Why is Toluca called the highest capital city in North America?

Toluca is located at 2,600 meters above sea level, making it the highest capital city in both Mexico and all of North America. Its altitude gives the city a temperate climate year-round, with average temperatures ranging between 6 and 25 degrees Celsius in spring and summer and as low as -5 degrees Celsius in winter.

What does the name Toluca mean and where does it come from?

The name Toluca derives from the Nahuatl word Tollocan, which the Aztecs applied to the area in 1473. It combines the name of the god Tolo with the locative suffix can, meaning "place of Tolo". Before Aztec renaming, the Matlatzinca founders called the settlement Nepintahihui, meaning "land of corn".

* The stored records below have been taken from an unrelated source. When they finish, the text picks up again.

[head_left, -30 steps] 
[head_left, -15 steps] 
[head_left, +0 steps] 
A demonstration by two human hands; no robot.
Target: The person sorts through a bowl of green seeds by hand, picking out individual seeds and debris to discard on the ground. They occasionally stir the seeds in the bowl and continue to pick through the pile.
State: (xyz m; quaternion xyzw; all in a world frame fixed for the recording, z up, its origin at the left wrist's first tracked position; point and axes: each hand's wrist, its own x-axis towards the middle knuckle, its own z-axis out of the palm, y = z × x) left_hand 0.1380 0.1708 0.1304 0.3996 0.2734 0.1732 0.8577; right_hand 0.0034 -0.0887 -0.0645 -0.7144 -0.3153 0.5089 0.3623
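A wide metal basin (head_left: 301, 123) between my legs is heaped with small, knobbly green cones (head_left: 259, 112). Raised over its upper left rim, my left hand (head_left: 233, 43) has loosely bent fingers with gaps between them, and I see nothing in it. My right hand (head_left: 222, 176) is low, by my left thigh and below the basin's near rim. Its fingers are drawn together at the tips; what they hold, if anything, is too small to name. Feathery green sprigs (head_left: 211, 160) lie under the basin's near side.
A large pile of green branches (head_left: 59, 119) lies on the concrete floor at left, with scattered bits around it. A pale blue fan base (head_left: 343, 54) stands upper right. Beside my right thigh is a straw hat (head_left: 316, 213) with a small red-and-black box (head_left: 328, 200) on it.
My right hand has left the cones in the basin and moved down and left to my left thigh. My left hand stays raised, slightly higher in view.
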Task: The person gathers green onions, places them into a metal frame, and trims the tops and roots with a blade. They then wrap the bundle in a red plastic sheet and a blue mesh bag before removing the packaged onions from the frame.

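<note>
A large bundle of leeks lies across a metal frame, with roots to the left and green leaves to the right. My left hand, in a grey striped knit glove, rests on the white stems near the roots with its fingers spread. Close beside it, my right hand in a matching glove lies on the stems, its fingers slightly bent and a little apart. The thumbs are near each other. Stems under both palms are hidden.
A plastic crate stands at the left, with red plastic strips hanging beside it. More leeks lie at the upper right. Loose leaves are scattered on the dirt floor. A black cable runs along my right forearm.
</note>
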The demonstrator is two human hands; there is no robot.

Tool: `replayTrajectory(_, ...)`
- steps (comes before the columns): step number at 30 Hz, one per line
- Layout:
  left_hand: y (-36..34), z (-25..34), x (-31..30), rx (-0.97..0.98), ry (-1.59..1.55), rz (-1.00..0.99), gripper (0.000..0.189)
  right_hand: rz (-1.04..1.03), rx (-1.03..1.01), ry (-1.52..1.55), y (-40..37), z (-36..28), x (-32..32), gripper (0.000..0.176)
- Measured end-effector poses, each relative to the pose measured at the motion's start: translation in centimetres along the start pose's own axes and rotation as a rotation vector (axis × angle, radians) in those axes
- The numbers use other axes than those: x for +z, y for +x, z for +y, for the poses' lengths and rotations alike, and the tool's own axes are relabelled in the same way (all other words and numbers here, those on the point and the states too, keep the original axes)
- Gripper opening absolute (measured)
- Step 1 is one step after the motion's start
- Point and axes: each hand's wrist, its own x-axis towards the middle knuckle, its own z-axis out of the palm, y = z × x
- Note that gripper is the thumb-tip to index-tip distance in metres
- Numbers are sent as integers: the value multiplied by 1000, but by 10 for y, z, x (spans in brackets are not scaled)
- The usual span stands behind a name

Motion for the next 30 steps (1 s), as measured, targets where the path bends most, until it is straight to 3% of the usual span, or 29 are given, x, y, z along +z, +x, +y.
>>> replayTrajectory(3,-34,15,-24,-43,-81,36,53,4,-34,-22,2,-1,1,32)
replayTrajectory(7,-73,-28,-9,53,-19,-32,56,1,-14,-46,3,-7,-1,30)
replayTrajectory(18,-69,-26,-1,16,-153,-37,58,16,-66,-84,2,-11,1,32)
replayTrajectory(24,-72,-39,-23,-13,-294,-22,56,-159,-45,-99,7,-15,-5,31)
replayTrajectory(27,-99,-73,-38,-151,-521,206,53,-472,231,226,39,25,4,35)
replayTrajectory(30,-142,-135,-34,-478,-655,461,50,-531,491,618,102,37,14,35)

What is the Cosmovitral in Toluca?

The Cosmovitral is a botanical garden housed in a downtown Toluca building originally designed in 1910 as a municipal market. It contains more than 400 plant species and a series of stained glass windows considered the largest in the world, designed by Mexican artist Leopoldo Flores. The glass panels, measuring 3,200 square meters in total, were inaugurated in 1980 and completed in 1990.

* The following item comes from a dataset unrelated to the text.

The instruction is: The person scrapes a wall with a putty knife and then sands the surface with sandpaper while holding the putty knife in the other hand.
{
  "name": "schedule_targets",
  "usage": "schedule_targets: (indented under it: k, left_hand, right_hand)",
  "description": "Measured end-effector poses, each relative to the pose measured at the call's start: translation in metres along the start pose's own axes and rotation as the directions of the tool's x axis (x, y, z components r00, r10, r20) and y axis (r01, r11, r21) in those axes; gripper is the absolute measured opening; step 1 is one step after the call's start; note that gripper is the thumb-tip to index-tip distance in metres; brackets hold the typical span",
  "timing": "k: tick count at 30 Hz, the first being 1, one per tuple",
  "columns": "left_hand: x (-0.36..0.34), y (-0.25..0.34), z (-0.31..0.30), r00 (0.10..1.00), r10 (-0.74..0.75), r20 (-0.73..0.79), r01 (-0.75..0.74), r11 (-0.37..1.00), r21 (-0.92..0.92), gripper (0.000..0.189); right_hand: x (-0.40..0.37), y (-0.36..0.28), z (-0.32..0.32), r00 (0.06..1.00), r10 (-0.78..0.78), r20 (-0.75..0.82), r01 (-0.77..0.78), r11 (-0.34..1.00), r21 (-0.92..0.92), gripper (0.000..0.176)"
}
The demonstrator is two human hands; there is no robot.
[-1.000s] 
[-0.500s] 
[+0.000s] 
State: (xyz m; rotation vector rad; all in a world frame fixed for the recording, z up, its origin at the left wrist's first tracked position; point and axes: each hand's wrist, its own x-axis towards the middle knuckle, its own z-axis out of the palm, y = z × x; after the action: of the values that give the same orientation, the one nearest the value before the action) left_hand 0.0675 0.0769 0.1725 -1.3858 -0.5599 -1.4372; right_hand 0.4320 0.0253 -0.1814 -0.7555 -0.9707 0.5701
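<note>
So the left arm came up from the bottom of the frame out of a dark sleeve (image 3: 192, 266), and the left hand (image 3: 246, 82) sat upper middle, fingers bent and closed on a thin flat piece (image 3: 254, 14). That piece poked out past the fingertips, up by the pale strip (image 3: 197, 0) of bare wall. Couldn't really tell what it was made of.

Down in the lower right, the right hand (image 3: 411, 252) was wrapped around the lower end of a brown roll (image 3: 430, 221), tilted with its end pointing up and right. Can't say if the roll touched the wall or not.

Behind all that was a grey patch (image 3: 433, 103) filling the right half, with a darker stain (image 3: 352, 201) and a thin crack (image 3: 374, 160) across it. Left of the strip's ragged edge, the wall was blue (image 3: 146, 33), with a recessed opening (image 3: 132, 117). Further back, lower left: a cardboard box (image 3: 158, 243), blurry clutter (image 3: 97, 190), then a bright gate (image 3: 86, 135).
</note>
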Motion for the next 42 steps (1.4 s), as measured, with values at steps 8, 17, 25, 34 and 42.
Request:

When was Deportivo Toluca FC founded and what are its major achievements?

Deportivo Toluca Futbol Club was founded in 1917 and has competed in the Liga MX since the 1950s. The club, nicknamed the Diablos Rojos, had one of the most successful periods in Mexican football during the late 1990s and 2000s, winning multiple league championships. It plays at Estadio Nemesio Diez, inaugurated in 1954 with a capacity of approximately 30,000 spectators.

What major car manufacturers have factories in Toluca?

Chrysler has operated a car assembly plant in Toluca since 1968 on a 220-acre complex employing 2,300 people. BMW manufactures its 3, 5, 7, and X5 series locally and offers armored variants. Mercedes-Benz produces the C-Class, E-Class, and G-Class in Toluca and upgrades other models to armored vehicles at the same facility.

How did Toluca get its full official name Toluca de Lerdo?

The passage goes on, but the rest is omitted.